▸ **Task details**: Each line below must be transcribed exactly, and no picture may appear in the transcription.

▸ **Material provided**:
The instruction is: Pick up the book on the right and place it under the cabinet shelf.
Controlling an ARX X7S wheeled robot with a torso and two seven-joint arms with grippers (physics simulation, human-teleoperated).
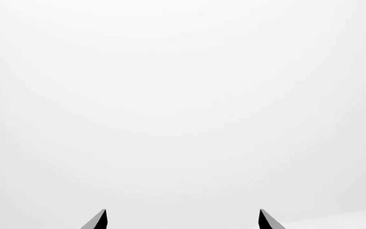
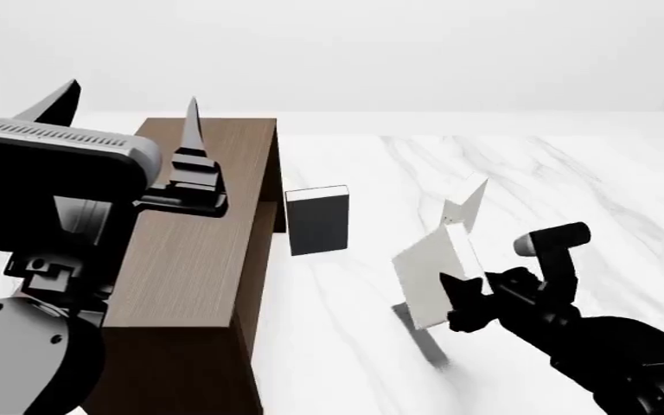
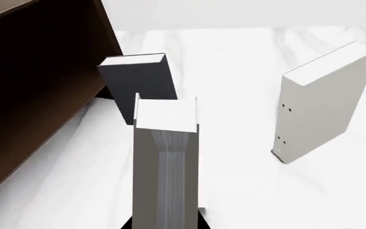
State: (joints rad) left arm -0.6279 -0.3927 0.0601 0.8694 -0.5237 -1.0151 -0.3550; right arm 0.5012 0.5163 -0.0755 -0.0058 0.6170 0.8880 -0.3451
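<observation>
The book fills the lower centre, its page edge facing the camera, rising from the six o'clock edge where the right gripper's dark base shows. At eleven o'clock stands the dark charcoal book, upright beside the dark brown cabinet shelf at nine to ten o'clock. At three o'clock a white dotted book stands upright on the marble surface.

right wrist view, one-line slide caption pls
Right gripper holds the book above the marble table, facing the dark book beside the cabinet.

White marble floor with faint grey veining, plain white walls, soft even light
</observation>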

▸ **Reply**:
The instruction is: Pick up the book on the right and place it under the cabinet shelf.
Controlling an ARX X7S wheeled robot with a torso and two seven-joint arms with grippers (physics simulation, human-teleoperated).
State: (joints rad) left arm -0.6279 -0.3927 0.0601 0.8694 -0.5237 -1.0151 -0.3550; right arm 0.5012 0.5163 -0.0755 -0.0058 0.6170 0.8880 -0.3451
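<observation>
The book fills the lower centre, its page edge facing the camera, rising from the six o'clock edge where the right gripper's dark base shows. At eleven o'clock stands the dark charcoal book, upright beside the dark brown cabinet shelf at nine to ten o'clock. At three o'clock a white dotted book stands upright on the marble surface.

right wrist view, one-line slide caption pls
Right gripper holds the book above the marble table, facing the dark book beside the cabinet.

White marble floor with faint grey veining, plain white walls, soft even light
</observation>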

No more output is needed here.